Diffractive Higgs Production from Intrinsic Heavy Flavors in the Proton
Stanley J. Brodsky, Boris Kopeliovich, Ivan Schmidt, Jacques Soffer
TL;DR
The paper proposes a novel mechanism for exclusive diffractive Higgs production in proton-proton collisions by exploiting intrinsic heavy-quark Fock components in the proton, which carry large light-cone momentum fractions and can coalesce into a Higgs in the projectile fragmentation region. Using a light-cone dipole formalism with two-gluon exchange and unintegrated gluon densities, it derives cross sections for pp → p H p that depend on the intrinsic charm, bottom, and top content, and analyzes both nonperturbative and perturbative origins of these components. The work details the expected Higgs momentum fraction distributions, energy dependence, and absorptive corrections, showing a potential rise with energy at accessible scales but eventual damping at asymptotic energies. It also discusses alternative production channels, nuclear effects, and experimental prospects, arguing for measurements of high-x heavy-flavor structure functions and forward-diffractive Higgs signals to test the intrinsic heavy flavor hypothesis and the proposed mechanism.
Abstract
We propose a novel mechanism for exclusive diffractive Higgs production $pp \to p H p $ in which the Higgs boson carries a significant fraction of the projectile proton momentum.
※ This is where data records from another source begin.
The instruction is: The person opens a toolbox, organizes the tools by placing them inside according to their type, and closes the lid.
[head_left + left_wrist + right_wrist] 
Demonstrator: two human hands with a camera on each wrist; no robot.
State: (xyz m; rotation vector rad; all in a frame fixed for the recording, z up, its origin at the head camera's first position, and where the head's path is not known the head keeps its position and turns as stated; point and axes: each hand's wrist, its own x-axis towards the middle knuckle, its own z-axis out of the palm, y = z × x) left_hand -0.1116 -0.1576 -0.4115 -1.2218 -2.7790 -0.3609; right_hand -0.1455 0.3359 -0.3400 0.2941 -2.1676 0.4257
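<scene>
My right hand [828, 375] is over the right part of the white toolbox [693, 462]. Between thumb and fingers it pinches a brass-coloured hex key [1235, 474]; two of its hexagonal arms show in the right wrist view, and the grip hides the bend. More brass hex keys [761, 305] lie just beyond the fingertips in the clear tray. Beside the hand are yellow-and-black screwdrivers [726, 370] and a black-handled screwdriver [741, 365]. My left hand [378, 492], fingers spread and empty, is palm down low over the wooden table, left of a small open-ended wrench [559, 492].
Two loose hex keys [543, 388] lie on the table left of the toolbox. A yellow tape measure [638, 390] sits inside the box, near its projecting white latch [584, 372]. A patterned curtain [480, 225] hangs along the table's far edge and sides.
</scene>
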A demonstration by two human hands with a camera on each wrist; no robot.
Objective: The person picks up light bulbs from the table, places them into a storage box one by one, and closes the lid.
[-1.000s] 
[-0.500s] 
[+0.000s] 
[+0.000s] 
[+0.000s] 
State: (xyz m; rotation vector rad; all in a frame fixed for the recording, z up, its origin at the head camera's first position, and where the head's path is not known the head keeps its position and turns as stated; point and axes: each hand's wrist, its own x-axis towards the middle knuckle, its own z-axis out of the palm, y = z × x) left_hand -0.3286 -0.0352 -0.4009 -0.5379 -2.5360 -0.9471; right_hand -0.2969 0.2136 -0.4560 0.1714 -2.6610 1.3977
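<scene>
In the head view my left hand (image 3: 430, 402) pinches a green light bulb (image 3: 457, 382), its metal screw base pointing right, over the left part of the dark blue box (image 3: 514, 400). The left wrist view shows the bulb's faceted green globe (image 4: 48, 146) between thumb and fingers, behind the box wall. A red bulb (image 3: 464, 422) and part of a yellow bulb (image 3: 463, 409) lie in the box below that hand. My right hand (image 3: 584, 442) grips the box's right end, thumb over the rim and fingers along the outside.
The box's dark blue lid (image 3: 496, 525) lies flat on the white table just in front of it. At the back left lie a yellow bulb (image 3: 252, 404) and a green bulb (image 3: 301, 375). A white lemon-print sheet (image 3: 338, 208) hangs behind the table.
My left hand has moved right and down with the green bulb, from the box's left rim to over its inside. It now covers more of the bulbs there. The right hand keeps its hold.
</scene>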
This mechanism will provide a clear experimental signal for Higgs production due to the small background in this kinematic region. The key assumption underlying our analysis is the presence of intrinsic heavy flavor components of the proton bound state, whose existence at high light-cone momentum fraction $x$ has growing experimental and theoretical support. We also discuss the implications of this picture for exclusive diffractive quarkonium and other channels.